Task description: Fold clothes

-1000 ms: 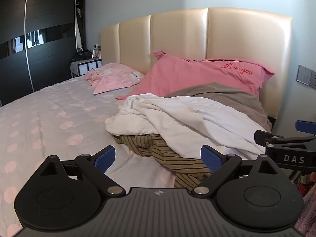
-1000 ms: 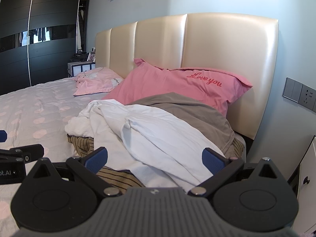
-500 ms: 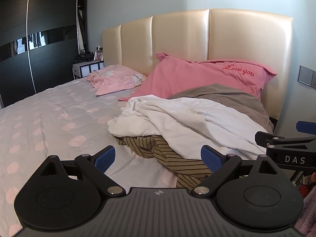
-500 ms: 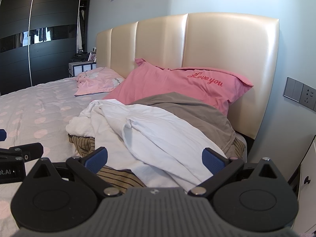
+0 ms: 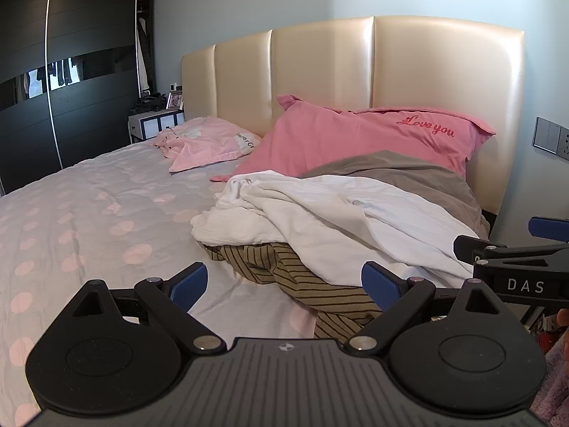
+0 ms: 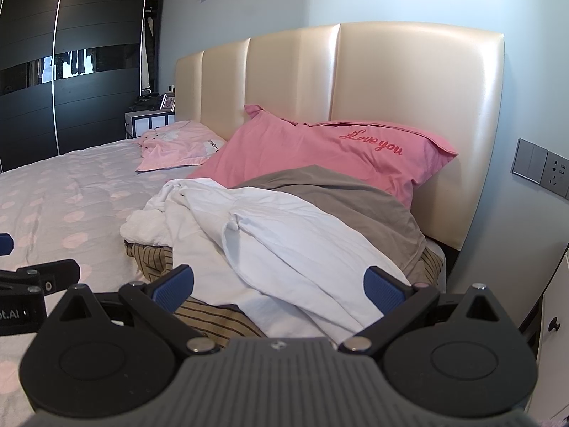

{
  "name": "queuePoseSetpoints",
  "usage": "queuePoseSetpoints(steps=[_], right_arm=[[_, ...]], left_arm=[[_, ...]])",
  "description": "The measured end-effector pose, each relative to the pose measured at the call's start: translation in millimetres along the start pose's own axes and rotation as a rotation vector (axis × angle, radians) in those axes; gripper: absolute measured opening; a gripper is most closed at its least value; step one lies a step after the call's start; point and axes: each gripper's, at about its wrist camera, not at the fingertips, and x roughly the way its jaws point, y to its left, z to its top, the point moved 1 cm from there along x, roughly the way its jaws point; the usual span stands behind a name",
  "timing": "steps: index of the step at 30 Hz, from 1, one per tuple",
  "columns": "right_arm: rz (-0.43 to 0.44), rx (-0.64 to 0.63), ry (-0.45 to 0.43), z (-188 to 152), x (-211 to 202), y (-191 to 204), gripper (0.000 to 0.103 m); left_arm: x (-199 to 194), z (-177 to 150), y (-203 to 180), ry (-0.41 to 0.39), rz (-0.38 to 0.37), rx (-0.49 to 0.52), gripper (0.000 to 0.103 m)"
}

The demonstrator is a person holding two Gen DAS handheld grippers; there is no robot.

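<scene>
Drawer knob [image 6: 553, 326] (right view only)

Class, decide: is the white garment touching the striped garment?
Touching. In the left wrist view the white garment lies draped directly over the striped garment.

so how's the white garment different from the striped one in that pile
The white garment is plain and lies on top, spread wide; the striped garment is olive-brown with dark stripes and sits underneath, mostly covered, poking out at the near edge. Both are crumpled and unfolded on the bed.
</scene>
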Motion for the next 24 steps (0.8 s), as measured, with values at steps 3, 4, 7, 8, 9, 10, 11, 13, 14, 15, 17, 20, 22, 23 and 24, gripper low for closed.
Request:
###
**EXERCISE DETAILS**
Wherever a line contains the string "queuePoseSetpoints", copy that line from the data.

**PROBLEM SOLUTION**
  "name": "queuePoseSetpoints",
  "usage": "queuePoseSetpoints(steps=[_], right_arm=[[_, ...]], left_arm=[[_, ...]])",

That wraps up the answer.